DAHOMEY (Mati Diop, 2024)

por Carolina Azevedo 

Se para Chris Marker e Alain Resnais as estátuas também morrem, para Mati Diop, elas vivem e sofrem eternamente com a dessacralização atrás das vitrines dos museus. “O museu ocidental se baseia em crimes”, clama Françoise Vergès. Mas, se mesmo devolvidas para suas nações de origem, estátuas produzidas por nações africanas continuam condenadas à escuridão sem fim das salas de palácios e museus, há espaço para a utopia emancipatória da descolonização? 

Em Dahomey, a diretora franco-senegalesa resiste a responder qualquer uma dessas questões. Ao documentar o retorno de 26 tesouros roubados do antigo Reino de Dahomey – atual Benin – pelos franceses, Diop prefere dar voz aos estudantes da Universidade Abomey-Calavi e às próprias estátuas ao invés de patronear a discussão com a voz-off que caracteriza o tradicional documentário dito decolonial. 

O tom do relato, no entanto, está longe da neutralidade do documentário jornalístico.

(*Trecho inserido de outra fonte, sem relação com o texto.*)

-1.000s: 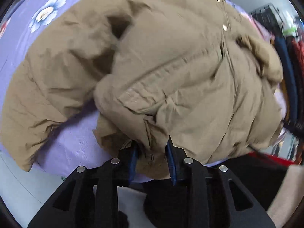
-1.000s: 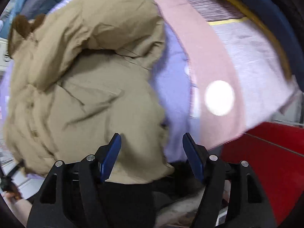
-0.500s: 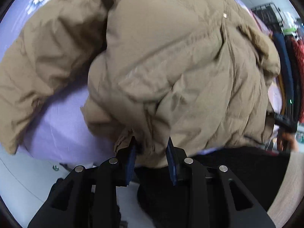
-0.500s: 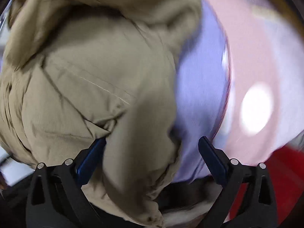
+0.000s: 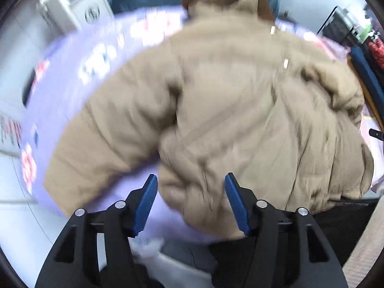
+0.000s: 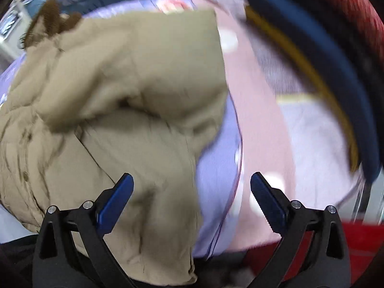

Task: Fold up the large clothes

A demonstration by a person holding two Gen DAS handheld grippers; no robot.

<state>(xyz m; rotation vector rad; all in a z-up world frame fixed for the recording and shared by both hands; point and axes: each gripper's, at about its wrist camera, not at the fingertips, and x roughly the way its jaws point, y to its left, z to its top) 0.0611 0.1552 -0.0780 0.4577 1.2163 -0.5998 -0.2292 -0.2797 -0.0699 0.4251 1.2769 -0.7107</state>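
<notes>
A tan puffer jacket (image 5: pixel 240 110) with a brown fur collar lies spread on a lilac flowered bed sheet (image 5: pixel 79 72). My left gripper (image 5: pixel 190 201) is open; the jacket's near hem sits between its blue pads without being clamped. The jacket also fills the left of the right wrist view (image 6: pixel 120 120), one sleeve folded across the body. My right gripper (image 6: pixel 190 204) is open wide above the jacket's near right edge, holding nothing. Both views are motion-blurred.
A pink dotted blanket (image 6: pixel 259 120) lies right of the jacket. A dark blue and yellow rim (image 6: pixel 324 72) and red fabric (image 6: pixel 360 244) lie further right. A white cabinet (image 5: pixel 69 2) stands beyond the bed. Dark clothing lies at the near edge.
My left gripper has opened and let go of the jacket hem, then pulled back. My right gripper stayed open and drew back a little. The jacket settled on the bed.
</notes>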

Entre imagens de trabalhadores que catalogam e embalam as estátuas e filmagens da celebração do povo do Benin em recepção aos tesouros roubados, Diop destaca a forma como a grande imprensa local estampa as capas de seus jornais: fotos de Emmanuel Macron e do presidente beninês Patrice Talon roubam o espaço e o crédito dos militantes que lutaram pelo retorno durante séculos. 

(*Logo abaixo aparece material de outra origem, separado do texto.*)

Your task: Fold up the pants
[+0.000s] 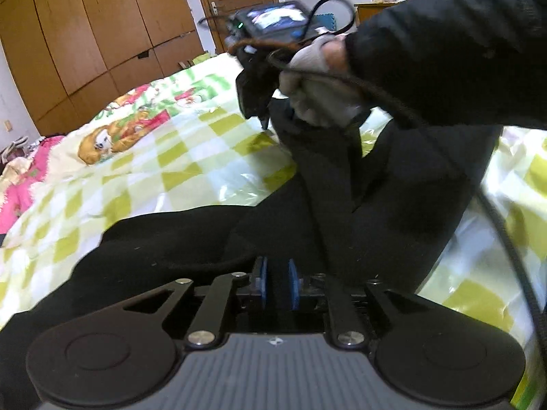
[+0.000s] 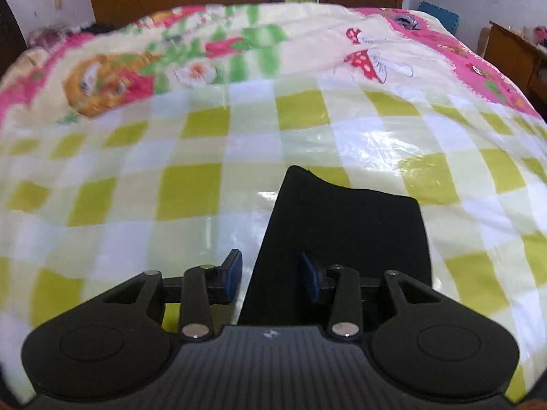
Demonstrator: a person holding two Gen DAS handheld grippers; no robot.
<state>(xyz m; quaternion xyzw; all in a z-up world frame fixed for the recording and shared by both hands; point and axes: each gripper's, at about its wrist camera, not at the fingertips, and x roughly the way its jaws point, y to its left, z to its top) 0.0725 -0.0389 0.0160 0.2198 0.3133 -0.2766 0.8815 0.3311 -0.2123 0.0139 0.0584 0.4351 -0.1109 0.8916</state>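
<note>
Left claw (image 1: 277, 285) clamping black pants (image 1: 177, 239), checked bedspread (image 1: 154, 157), gloved hand (image 1: 318, 85) opposite

Both views are bright with soft, even indoor light. White glare streaks the glossy checked bedcover (image 2: 383, 143), strongest right of centre in the right wrist view. Fisheye bending curves the wardrobe (image 1: 89, 37) and darkens the frame corners. The gloved hand (image 1: 318, 85) and its cable (image 1: 444, 143) are motion-blurred — the far cartoon print is smeared too. The black pants (image 1: 191, 239) show almost no detail.
</note>
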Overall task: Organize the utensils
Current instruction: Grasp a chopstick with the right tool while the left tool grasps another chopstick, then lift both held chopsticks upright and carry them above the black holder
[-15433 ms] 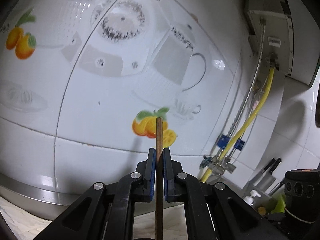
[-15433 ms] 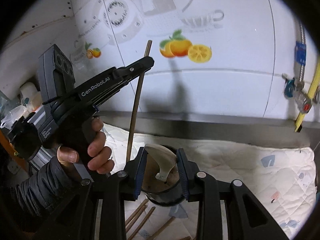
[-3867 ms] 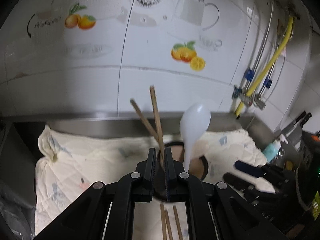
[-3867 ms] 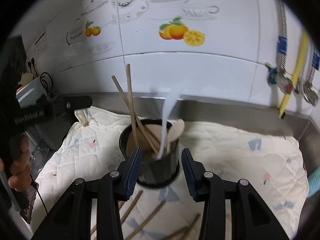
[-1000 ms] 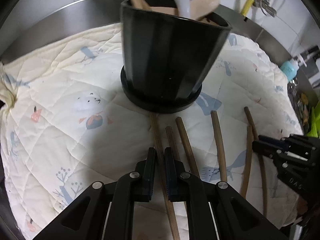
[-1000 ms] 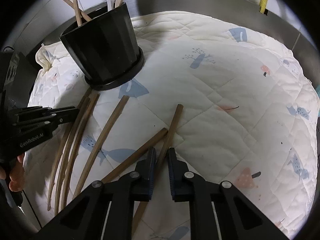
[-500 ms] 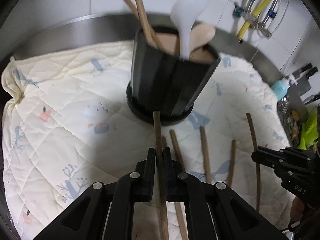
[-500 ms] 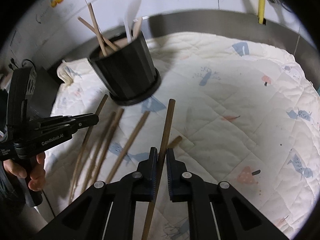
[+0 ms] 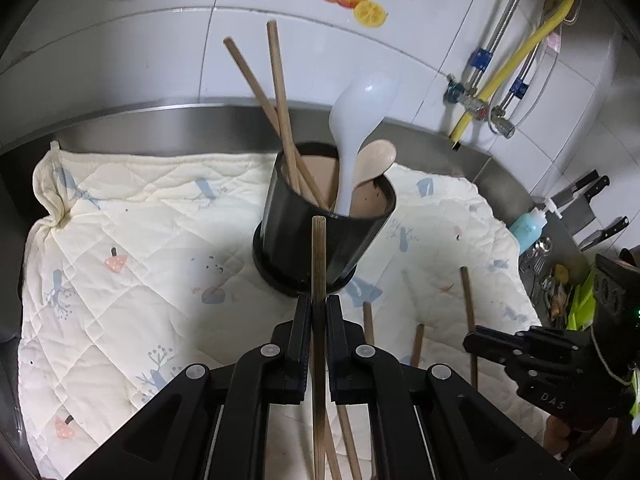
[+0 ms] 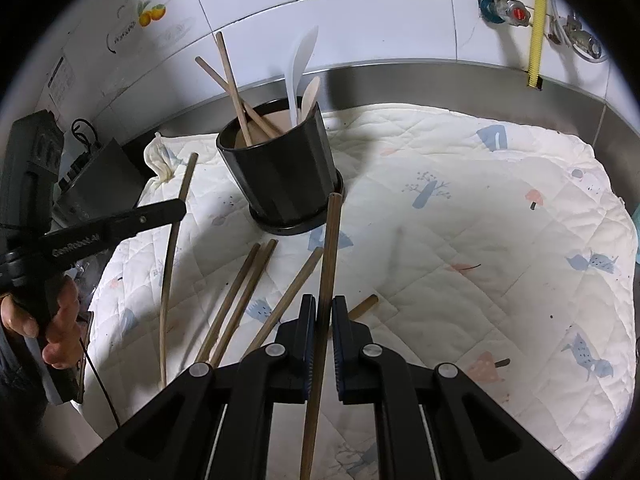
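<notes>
Straight ahead of both my jaws stands the black utensil holder (image 9: 324, 240), its mouth crowded: two chopsticks (image 9: 280, 116) lean out to the left, a white spoon (image 9: 356, 128) and a wooden spoon (image 9: 374, 160) fill the right side, leaving a gap between them. Loose chopsticks (image 10: 244, 292) clutter the quilted mat (image 10: 500, 240) near me. The mat's right half lies open, and the steel backsplash (image 10: 440, 84) walls off the far edge.
</notes>
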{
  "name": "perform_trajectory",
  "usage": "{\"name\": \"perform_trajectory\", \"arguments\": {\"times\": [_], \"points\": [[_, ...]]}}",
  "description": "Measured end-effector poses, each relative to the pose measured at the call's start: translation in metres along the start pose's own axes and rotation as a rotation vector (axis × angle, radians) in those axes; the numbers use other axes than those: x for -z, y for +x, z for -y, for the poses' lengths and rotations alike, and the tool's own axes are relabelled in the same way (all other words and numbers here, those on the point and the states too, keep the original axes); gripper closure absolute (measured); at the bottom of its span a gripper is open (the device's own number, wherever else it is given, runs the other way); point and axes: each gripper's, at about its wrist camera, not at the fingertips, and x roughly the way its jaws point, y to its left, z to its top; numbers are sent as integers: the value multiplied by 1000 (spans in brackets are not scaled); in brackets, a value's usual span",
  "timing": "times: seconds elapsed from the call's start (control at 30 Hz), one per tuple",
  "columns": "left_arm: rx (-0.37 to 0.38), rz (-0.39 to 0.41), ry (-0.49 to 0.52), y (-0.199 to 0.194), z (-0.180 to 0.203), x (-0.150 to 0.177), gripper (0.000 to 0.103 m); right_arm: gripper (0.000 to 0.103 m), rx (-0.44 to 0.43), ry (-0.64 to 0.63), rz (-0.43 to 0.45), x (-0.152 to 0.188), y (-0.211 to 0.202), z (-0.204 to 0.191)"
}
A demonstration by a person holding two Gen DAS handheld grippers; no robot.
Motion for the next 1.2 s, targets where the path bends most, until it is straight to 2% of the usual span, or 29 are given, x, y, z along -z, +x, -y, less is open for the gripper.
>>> {"name": "perform_trajectory", "arguments": {"times": [0.8, 0.97, 1.2], "points": [[80, 176, -20, -75, 12, -32, 96, 94, -9, -131, 215, -11, -60, -31], [97, 224, -10, -93, 15, -44, 96, 94, -11, -144, 253, -20, -70, -36], [103, 320, -12, -120, 21, -74, 96, 94, -26, -151, 329, -51, -89, -42]]}}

A discussão ganha forma nas palavras dos estudantes beninenses, cujas falas dão nome ao crime colonial: após o espólio francês, uma fração das obras desenraizadas retornam a um país desigual que ainda carrega, em todos os seus aspectos sociais, as cicatrizes do colonialismo. Como celebrar uma pequena vitória nacional sem se enganar sobre as verdadeiras intenções políticas e diplomáticas por trás delas? Como falar da violência na língua do dominador? É notável que a voz profunda da estátua do Rei Guizo de Dahomey não se expresse na opressiva língua francesa, mas em Fon. 

A voz da estátua se mistura com a trilha de Dean Blunt e transforma a ausência de imagens que toma conta de boa parte do documentário – a escuridão da sala do musée du quai Branly Jacques Chirac, em Paris, da caixa de transporte e do Palácio da Marina, em Cotonou – em algo de virtuoso ou sagrado. 

O resultado é um filme que evita o insulto que seria uma produção francesa que observa de cima os desdobramentos de um crime francês, ao filmar de forma horizontal, igualando as vozes de jovens locais – que ditam o futuro daquelas figuras – à voz das estátuas, que, libertas do passado de espólio, retornam à superfície do tempo.